◆ AIM OF THE EXERCISE:
Look through the data for the string "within". Copy every line where it is found.

[Records drawn from a dataset]
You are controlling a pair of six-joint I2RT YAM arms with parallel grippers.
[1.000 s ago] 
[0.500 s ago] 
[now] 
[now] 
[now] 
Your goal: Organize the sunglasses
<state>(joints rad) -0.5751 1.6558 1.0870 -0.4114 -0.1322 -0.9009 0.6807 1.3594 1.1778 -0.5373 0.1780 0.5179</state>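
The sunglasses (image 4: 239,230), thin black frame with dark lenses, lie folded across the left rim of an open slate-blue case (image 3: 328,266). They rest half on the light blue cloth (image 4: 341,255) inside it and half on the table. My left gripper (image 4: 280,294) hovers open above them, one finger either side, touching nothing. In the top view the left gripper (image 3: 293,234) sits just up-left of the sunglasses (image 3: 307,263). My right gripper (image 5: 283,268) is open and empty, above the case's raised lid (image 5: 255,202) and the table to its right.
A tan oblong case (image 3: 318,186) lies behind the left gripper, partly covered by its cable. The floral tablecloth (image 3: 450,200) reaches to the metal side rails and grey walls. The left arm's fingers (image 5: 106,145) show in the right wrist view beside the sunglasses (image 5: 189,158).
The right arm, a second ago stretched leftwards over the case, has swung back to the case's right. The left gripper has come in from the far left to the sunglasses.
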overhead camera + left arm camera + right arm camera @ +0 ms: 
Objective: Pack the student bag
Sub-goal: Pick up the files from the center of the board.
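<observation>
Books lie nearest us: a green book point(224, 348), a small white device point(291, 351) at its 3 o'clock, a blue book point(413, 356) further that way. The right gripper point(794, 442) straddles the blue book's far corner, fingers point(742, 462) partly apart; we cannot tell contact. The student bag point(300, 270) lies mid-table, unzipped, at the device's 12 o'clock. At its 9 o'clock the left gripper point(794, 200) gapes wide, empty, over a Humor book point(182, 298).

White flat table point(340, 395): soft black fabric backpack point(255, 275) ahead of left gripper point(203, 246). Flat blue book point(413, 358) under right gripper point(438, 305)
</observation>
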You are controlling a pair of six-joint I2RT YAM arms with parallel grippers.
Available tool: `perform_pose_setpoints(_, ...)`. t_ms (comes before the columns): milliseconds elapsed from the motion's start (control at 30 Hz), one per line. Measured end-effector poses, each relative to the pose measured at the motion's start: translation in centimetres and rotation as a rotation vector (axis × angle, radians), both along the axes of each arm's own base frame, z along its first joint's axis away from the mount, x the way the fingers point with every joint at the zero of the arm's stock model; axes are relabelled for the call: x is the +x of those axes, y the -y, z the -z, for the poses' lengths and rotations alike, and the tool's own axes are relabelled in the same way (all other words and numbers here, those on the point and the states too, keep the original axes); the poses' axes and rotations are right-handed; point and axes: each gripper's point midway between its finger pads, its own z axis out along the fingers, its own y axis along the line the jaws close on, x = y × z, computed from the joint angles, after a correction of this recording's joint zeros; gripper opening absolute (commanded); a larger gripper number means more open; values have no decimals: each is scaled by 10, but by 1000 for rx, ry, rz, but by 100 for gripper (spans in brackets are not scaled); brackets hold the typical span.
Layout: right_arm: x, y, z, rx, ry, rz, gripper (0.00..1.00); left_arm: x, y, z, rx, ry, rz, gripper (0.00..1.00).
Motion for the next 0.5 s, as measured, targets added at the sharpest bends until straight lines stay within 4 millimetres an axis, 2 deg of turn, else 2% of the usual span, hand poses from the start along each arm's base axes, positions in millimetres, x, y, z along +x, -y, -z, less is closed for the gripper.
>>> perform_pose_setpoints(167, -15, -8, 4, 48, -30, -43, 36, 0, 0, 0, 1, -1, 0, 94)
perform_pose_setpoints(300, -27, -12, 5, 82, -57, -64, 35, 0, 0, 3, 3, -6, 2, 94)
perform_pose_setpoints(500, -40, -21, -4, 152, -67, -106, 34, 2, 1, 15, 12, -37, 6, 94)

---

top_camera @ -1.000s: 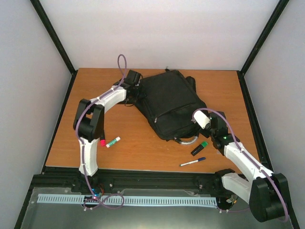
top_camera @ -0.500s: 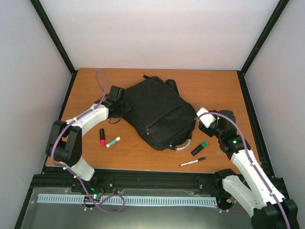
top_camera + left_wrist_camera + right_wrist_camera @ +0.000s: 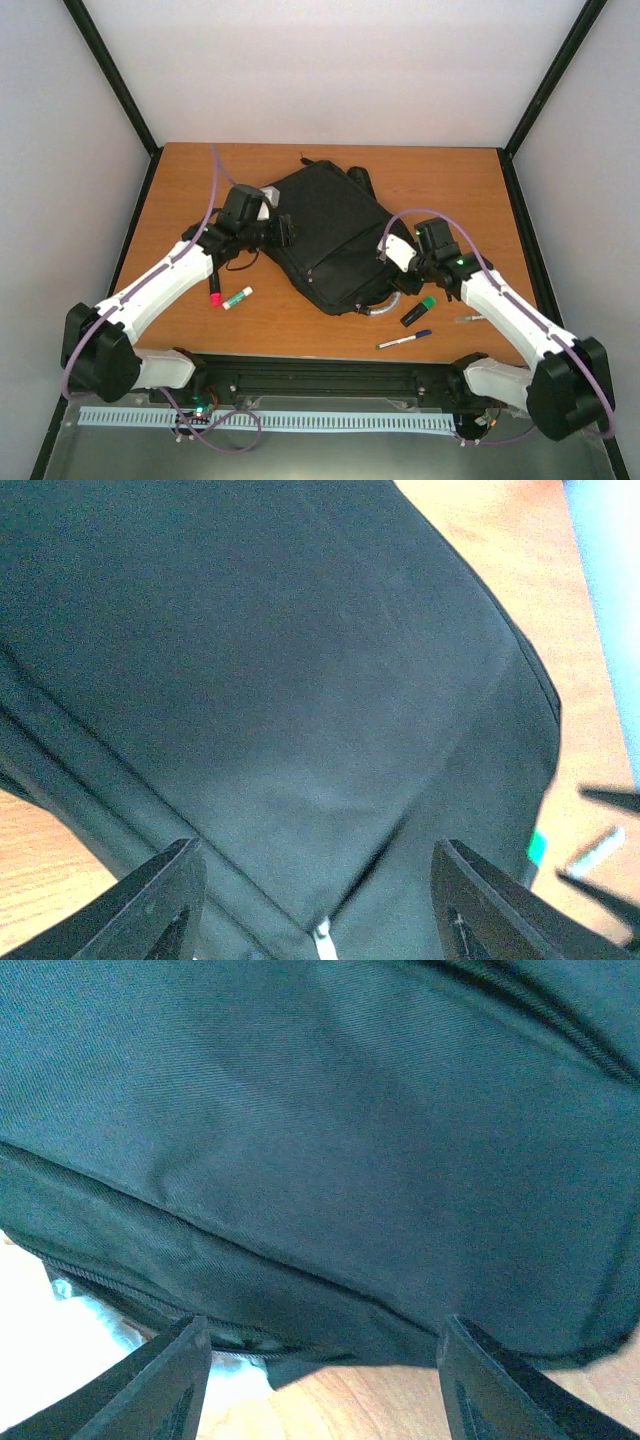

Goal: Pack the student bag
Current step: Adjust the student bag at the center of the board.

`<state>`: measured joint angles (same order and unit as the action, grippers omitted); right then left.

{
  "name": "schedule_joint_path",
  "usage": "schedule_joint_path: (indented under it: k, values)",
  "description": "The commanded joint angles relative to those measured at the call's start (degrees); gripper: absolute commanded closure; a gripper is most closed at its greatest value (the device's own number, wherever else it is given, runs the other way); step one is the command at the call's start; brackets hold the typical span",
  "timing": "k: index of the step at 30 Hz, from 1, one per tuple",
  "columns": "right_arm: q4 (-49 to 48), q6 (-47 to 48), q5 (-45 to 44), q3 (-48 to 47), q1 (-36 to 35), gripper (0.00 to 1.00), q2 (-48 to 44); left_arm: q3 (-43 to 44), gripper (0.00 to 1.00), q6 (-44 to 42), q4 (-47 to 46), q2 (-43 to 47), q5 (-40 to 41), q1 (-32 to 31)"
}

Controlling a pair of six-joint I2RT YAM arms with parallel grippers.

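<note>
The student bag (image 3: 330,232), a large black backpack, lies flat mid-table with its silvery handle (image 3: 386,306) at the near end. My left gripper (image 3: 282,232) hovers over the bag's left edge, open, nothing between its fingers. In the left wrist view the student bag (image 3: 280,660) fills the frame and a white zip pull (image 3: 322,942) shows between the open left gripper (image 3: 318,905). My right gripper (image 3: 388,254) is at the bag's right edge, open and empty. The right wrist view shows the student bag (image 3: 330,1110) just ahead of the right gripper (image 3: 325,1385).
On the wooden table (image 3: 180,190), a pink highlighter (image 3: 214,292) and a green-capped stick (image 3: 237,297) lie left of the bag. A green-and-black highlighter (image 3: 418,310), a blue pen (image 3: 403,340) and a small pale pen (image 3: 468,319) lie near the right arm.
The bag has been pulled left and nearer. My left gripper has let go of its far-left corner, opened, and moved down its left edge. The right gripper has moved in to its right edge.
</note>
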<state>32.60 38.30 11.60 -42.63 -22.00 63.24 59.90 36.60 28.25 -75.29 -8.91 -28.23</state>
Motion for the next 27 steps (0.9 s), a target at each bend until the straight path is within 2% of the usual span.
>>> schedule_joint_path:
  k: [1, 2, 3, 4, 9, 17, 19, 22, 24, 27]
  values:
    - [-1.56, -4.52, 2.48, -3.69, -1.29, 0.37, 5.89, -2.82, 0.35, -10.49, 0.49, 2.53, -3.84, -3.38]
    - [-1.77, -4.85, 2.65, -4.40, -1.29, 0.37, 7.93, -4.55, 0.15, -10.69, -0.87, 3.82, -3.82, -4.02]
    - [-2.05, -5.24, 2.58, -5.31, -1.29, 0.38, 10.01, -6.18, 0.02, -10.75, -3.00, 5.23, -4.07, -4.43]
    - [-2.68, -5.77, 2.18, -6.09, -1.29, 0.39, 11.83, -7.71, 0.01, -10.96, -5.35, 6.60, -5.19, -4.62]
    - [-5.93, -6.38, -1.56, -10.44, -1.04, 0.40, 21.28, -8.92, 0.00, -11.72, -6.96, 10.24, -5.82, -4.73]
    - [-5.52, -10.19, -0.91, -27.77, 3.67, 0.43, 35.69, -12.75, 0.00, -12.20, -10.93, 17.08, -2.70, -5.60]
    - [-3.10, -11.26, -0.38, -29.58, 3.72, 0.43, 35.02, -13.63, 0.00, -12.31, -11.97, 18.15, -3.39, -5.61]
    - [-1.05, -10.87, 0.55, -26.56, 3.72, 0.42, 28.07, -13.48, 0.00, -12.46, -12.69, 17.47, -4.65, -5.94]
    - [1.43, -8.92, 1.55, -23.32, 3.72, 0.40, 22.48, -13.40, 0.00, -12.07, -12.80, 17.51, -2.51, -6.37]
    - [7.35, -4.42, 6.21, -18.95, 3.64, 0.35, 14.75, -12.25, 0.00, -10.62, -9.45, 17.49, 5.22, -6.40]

◆ FINISHED TASK:
Motion for the next 0.5 s, as measured, targets added at the sharpest bends until straight lines stay within 4 millimetres an axis, 2 deg of turn, else 2% of the usual span, hand poses from the start along each arm's base axes, positions in millimetres, x, y, z along +x, -y, -z, less is closed for the gripper.
Motion for the next 27 steps (0.9 s), a target at each bend until the straight path is within 2% of the usual span.

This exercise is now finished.